Underestimate UC Riverside at your own peril. And lately, the peril has been high when the Highlanders descend on the Stan Sheriff Center.
Riverside — the Big West underdog perpetually fighting for table scraps — got a taste of prime rib here the last two years, surmounting low expectations to stun host Hawaii twice.
“We haven’t beat them in the last two years (here), have we?” said forward Jack Purchase, who played in last year’s upset loss and had a front-row seat the year before as a redshirt. “They’ve got our number here at the Stan, so that’s our thing, we want to protect home court as much as we can. We gotta lock in, stay focused.”
UH BASKETBALL
Today, 7 p.m., at Stan Sheriff Center
>> UC Riverside (5-17, 0-8 Big West) at Hawaii (13-8, 4-4)
>> TV: Spectrum Sports
>> Radio: KKEA, 1420-AM
>> Series: UH leads 8-4
Somebody’s losing streak ends tonight. UH and UCR have lost a combined 13 games in a row — three for the Rainbow Warriors, 10 for the Highlanders.
A fourth straight loss would match the longest for UH (13-8, 4-4 Big West) in the past six years. UCR (5-17, 0-8) must manage more futility to reach its longest Division I skid of 15 games in 2006-07.
There’s struggling, as UH has of late dropping some winnable games, and then there’s struggling, as Riverside has for most of its brief D-I existence.
Despite posting wins over California, Air Force and Valparaiso this season, UCR fired five-year coach Dennis Cutts on essentially on the eve of Big West play and gave assistant Justin Bell a battlefield promotion. The Highlanders haven’t won under their interim coach.
Bell did not respond to a request for comment on Tuesday.
UH is coming off a disappointing loss Saturday at Cal Poly, 78-64, in which it surrendered a season-worst 50-point second half after leading by seven at halftime. Last time the ’Bows were at home, they allowed 40 to Cal State Fullerton’s Kyle Allman in a three-point loss.
“A lot of our (league) games could’ve gone the other way. Every single one of them,” UH coach Eran Ganot said Monday. “You got a Riverside team coming in who’s hungry.”
UH-UCR has been perhaps the most curious of the Rainbows’ Big West series; the visiting team has won the past four games.
The Highlanders stunned the soon-to-be NCAA Tournament-edition ’Bows here in 2016, 77-71, and repeated the feat as an undermanned underdog in 2017, 70-64.

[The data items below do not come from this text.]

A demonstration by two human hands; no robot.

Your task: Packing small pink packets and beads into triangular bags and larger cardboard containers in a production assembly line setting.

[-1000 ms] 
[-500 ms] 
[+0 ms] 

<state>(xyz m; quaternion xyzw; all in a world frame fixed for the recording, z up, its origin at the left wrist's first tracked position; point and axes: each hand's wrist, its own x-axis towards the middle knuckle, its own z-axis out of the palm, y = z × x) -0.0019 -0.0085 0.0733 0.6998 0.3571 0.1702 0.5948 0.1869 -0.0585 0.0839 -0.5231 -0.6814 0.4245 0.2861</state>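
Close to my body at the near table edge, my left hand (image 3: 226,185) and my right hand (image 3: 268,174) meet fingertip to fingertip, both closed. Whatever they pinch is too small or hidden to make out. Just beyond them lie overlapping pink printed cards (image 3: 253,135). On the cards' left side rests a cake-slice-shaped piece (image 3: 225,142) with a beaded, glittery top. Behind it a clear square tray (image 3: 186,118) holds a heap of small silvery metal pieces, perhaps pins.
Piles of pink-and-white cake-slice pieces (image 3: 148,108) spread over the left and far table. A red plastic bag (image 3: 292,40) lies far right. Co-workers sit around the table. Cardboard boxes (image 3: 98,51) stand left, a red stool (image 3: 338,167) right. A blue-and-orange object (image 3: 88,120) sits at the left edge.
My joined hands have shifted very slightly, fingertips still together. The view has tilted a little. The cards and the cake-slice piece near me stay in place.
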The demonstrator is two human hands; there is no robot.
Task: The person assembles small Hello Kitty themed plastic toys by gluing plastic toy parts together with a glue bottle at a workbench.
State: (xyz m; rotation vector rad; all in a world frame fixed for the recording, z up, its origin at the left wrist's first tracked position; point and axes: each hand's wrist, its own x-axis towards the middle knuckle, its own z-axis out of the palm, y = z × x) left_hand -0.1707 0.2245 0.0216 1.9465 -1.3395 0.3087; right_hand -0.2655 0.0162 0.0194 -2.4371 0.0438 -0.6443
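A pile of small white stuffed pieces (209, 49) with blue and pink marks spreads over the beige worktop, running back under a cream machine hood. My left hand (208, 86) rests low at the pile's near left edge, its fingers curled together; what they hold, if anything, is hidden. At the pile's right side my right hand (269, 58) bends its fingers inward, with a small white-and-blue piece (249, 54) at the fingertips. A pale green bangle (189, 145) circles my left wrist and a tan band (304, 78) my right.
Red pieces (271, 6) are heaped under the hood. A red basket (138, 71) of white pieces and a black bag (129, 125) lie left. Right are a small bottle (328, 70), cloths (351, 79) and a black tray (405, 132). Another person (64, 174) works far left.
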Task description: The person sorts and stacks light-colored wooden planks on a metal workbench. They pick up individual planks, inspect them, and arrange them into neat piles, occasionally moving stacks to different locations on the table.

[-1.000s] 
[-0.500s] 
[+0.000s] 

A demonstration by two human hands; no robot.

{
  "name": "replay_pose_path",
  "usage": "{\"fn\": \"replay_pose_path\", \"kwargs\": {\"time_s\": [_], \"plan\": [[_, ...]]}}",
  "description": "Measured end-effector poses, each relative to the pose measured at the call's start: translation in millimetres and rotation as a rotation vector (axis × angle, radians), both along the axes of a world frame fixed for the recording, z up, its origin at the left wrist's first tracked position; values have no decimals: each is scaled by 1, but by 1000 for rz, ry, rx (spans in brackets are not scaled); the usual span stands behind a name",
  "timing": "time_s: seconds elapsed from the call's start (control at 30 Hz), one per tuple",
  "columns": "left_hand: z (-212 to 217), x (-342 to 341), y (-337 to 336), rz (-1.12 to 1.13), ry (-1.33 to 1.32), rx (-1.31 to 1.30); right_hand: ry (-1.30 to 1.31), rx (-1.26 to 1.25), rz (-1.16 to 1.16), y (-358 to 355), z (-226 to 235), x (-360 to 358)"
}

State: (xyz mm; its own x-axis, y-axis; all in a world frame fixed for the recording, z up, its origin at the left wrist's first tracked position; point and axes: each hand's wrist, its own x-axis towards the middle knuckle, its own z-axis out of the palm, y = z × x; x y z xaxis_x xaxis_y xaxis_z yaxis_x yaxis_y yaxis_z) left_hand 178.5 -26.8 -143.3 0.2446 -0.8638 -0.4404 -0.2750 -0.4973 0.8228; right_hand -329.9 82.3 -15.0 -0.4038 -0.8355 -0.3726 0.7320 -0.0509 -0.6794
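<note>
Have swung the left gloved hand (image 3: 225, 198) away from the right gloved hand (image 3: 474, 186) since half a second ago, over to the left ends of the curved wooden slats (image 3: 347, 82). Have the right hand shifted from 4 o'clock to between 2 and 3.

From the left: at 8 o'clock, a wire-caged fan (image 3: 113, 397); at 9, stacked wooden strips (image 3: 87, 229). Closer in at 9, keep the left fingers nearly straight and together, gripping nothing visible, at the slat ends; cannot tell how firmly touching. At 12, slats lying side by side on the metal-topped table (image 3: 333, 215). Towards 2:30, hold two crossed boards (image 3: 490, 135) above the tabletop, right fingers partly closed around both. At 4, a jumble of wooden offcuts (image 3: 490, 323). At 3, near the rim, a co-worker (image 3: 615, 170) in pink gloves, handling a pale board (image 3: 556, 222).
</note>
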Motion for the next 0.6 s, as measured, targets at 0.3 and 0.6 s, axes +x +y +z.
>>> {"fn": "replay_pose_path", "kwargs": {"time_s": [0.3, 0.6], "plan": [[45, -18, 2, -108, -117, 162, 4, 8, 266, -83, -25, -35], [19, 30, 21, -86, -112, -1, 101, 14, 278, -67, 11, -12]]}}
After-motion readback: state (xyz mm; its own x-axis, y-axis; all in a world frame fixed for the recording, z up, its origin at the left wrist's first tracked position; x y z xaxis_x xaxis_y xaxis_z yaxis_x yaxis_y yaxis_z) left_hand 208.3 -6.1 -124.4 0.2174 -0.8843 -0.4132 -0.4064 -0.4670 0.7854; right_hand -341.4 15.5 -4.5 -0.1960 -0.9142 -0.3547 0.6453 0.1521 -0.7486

UH is aware the conditions point to a trap game again.
Guard Dikymbe Martin led the charge last time as a true freshman, scoring 17. But Martin (13.1 ppg, 45.7 3-FG. pct.), UCR’s best 1-on-1 threat, has missed the past five games with a suspension for an unspecified violation of team rules after starting the previous 17. Barring a late change, it doesn’t appear he’ll make his return today, a school spokesperson said he remains out.
Center Alex Larsson (10.2 ppg, 6.0 rpg), who was also instrumental in the road stunner last year, is day to day with ankle trouble. With or without the Swede, UCR still has size.
“They return a lot of guys who’ve been in a lot of Big West games. It’s not like they’re an inexperienced team,” UH associate head coach Adam Jacobsen said. “They’re trying to find their identity; they have played different lineups. … That’s a little bit more of an unknown.”
UCR came much closer to winning at Cal Poly than UH last week, falling 71-68 after leading in the final minute. The Highlanders shot 9-for-23 from beyond the arc and backup center Idy Diallo (6-11, 245) had 17 points and eight rebounds.
And they still have two guards capable of volume shooting in DJ Sylvester (10.8 ppg) and Chance Murray (9.3).
“Every team in this conference is capable,” said guard Brocke Stepteau, who returned from a finger injury on last week’s road trip. “They’ve come in here to this gym and beat us the last two years … so we’re not going to take anybody for granted, especially the fact we’re not doing so good right now ourselves.”
Purchase has hit three or more 3s in four straight games, bringing his two-year total to 110. He pushed Tes Whitlock (109) out of the UH career top 10. Trevor Ruffin is at No. 9 with 122.